Comparison of SB Digestor and other tools. A-E. Comparison of the top 50 candidate genes identified with three different tools by Venn diagram (A) and scatter plot (B). To further demonstrate the performance stability of each tool, different numbers of reads were extracted randomly for candidate gene calling with different tools, namely, SB Digestor (C), TAPDANCE (D), and SB Driver (E). Then, the top genes were listed in the heatmap. The color indicates the abundance of each gene in tumor samples.

Figure 5

Candidate gene validation. A. Venn diagram indicating CIS genes for the BrWSB and BrMSB groups by using SB Digestor. B. Oncoplot shows the top overlapping 35 genes in both BrWSB and BrMSB tumors and their frequency in all tumor samples. C. Venn diagram showing the candidate genes identified by SB Digestor and previously by TAPDANCE. D. Venn diagram showing 18 overlapping genes among the 35 common genes identified by SB Digestor (Fig. 5A) and 50 common genes (Fig. 5C). E-F. SB transposon insertion patterns (appearing at more than 0.2%) in Arhgap42 and Tcf12. G. Candidate tumor suppressor genes were knocked out by using the CRISPR‒Cas9 system in G600 cells to evaluate their function.

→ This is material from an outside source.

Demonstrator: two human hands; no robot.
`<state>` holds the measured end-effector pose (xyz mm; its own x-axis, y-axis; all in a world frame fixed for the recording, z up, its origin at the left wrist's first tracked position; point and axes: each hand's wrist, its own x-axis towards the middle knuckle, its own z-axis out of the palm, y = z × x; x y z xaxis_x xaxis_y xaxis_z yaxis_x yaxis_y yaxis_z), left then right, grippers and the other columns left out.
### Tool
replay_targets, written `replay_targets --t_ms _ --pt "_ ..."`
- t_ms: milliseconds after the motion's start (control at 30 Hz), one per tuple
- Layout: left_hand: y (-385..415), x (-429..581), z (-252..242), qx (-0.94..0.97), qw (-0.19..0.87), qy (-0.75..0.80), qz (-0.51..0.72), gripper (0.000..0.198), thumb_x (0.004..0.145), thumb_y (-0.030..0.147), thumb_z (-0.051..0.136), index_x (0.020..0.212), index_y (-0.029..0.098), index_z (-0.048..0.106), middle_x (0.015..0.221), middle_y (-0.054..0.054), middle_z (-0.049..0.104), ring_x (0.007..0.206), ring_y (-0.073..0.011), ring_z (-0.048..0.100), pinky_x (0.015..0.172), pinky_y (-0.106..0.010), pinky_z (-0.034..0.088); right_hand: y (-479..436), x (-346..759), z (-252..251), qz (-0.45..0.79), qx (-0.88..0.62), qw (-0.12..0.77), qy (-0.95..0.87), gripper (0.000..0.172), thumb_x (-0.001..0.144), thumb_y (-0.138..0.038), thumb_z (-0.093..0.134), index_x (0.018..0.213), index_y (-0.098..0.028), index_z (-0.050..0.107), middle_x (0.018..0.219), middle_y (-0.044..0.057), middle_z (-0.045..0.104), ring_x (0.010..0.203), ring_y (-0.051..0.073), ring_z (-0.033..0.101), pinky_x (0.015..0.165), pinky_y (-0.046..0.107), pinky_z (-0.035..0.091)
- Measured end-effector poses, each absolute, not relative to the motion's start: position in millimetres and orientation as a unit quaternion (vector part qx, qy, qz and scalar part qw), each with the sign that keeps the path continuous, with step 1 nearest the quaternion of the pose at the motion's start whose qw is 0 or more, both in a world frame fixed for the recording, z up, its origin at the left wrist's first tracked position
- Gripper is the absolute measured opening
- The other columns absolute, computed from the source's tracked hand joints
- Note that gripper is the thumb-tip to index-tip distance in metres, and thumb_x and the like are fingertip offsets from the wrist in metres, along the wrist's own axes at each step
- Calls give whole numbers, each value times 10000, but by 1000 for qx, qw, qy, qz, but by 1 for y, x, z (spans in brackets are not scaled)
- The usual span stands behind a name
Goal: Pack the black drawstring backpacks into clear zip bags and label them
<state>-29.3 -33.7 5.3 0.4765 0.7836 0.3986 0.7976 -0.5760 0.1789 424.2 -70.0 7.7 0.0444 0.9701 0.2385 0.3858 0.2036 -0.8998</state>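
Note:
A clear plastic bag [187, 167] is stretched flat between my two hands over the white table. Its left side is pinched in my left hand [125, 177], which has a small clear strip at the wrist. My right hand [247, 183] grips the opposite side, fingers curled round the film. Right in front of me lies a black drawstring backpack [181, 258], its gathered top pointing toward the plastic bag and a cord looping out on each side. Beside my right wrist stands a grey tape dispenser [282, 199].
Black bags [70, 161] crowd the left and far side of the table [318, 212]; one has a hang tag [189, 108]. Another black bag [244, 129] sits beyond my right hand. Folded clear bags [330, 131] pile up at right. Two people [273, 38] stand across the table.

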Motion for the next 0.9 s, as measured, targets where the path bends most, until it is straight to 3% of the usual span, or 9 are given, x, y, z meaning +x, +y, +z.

Cell proliferation was monitored with real-time cell analysis. H. Candidate gene knockout tumor cells and control cells were inoculated into nude mice for tumorigenesis evaluation.

Figure 6

The Fgf/Fgfr pathway is a potent gain-of-function pathway for tumorigenesis. A. Oncoplot of the Fgf/Fgfr-related genes in both BrWSB and BrMSB tumors showing their frequency in all tumor samples. B. Representation of the distribution (percentage more than 5%) of CISs in the gene Fgfr2. Predicted effect of candidate genes, as indicated by their sense fraction of insertions based on the direction of the CAG promoter and the transcriptional direction of the inserted gene. C. The qPCR data revealed the Fgfs (Fgf7, Fgf10, Fgf12) and Fgfr2 (Fgfr2b, Fgfr2c) mRNA levels in Brca1 wild-type and deficient tumors (n=3). D. Kaplan-Meier curve showing the mammary tumor-free rate for SB mice with Fgfs/Fgfr-driven mice (n = 88) and control mice (n=118): BrW (n = 62) and BrM (n = 56). Fgf/Fgfr-related tumors tended to show earlier onset than control tumors (p < 0.0001) according to the log-rank test. E-F. IF/IHC staining shows the comparison of Fgfr2 expression (E) and Fgfr2 downstream phosphorylation (F) levels between Brca1 wild-type and Brca1-deficient mouse tumors. G. Cell viability comparison between control and Fgfr2-activated MDA-MB-231 cells. H. Brca1 knockdown and Brca1 knockdown with Fgfr2 activation in MDA-MB-231 cell lines. I. J. Representative Western blot showing Fgfr2 activation and Brca1 knockdown with Fgfr2 activation in the MDA-MB-231 cell line.